Task instructions:
In the records below, find every line with the word "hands" and copy it.

Raw data:

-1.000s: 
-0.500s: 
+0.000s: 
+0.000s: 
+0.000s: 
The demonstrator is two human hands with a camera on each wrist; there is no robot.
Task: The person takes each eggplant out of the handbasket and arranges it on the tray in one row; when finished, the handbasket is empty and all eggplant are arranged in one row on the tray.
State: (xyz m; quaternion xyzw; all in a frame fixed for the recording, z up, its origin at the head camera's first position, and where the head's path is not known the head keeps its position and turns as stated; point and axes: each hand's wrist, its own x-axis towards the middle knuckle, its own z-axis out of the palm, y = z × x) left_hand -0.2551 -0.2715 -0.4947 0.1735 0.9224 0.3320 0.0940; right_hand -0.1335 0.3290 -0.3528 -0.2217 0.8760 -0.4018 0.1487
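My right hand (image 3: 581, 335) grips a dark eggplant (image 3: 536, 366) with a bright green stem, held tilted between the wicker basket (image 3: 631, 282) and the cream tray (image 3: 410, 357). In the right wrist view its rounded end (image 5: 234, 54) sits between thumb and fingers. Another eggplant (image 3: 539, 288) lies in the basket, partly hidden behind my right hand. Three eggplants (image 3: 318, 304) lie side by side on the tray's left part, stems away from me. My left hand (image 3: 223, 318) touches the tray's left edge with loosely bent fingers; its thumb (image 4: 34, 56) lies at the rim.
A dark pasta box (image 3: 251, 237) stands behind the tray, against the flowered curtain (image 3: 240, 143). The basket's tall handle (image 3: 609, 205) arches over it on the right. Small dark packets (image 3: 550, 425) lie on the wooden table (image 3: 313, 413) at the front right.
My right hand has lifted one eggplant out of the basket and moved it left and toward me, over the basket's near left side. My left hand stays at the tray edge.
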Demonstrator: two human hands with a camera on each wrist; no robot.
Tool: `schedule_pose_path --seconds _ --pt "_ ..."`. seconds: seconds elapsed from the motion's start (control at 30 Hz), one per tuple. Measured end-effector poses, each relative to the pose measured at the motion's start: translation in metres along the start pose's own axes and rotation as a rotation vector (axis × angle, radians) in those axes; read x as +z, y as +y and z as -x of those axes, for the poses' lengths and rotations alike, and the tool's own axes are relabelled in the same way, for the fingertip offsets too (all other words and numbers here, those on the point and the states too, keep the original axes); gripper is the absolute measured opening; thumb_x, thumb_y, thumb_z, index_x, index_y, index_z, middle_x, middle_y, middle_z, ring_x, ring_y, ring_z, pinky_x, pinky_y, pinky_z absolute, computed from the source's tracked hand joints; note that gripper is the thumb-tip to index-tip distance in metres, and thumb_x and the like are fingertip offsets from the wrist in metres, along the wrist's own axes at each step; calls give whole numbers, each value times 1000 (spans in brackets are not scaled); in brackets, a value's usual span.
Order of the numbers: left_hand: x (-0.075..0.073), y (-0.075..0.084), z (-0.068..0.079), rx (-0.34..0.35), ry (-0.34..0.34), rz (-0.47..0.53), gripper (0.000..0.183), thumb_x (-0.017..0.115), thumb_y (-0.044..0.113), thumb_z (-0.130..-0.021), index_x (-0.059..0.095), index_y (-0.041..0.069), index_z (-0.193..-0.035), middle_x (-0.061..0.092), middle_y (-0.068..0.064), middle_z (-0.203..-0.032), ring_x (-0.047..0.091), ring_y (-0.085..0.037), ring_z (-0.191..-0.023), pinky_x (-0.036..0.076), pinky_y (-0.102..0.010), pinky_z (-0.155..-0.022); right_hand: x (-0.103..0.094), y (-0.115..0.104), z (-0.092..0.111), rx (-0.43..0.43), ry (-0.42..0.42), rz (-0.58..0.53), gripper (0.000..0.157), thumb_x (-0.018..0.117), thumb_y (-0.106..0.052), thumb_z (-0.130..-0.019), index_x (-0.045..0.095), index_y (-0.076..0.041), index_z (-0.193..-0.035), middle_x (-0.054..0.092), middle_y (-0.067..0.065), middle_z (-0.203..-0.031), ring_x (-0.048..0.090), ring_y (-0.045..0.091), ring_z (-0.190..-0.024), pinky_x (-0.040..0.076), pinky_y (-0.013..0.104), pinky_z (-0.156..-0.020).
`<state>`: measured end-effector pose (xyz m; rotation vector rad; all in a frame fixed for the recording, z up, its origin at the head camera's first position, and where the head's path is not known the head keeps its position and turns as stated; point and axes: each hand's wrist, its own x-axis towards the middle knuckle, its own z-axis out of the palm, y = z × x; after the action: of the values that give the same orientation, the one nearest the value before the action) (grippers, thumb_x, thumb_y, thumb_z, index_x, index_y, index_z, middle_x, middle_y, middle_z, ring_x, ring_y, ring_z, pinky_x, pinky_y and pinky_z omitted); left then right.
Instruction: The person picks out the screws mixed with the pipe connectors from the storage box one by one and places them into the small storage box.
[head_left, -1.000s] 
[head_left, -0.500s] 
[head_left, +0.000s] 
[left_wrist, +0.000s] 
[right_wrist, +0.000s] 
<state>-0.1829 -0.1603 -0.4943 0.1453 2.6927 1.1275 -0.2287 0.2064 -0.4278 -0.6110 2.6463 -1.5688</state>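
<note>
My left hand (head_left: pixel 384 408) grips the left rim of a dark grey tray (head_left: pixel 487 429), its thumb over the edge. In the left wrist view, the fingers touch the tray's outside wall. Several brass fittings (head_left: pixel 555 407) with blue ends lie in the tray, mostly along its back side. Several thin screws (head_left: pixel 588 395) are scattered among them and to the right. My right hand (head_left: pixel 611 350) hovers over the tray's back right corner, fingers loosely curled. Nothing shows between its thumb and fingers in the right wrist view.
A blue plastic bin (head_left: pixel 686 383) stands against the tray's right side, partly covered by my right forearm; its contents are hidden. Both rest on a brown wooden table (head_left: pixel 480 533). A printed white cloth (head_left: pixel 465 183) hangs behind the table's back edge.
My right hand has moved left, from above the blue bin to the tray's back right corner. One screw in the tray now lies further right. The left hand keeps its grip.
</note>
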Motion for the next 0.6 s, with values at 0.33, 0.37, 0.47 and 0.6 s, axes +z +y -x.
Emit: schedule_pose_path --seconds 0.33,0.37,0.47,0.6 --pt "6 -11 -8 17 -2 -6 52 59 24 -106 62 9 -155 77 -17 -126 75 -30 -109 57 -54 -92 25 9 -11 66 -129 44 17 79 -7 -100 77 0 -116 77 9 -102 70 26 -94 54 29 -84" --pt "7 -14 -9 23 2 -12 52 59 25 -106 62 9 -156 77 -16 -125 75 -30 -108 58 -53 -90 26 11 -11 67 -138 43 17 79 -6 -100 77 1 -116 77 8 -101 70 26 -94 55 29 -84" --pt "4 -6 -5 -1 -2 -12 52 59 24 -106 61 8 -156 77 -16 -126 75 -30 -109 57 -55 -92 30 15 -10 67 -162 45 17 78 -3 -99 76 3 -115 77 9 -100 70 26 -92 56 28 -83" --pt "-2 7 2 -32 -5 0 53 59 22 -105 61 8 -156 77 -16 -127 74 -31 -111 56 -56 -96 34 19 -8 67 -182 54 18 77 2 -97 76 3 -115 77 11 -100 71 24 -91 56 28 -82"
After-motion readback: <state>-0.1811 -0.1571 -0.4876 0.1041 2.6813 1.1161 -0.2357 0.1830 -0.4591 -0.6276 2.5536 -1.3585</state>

Solution for this exercise:
The demonstrator is two human hands with a camera on each wrist; there is no robot.
Demonstrator: two human hands with a camera on each wrist; no robot.

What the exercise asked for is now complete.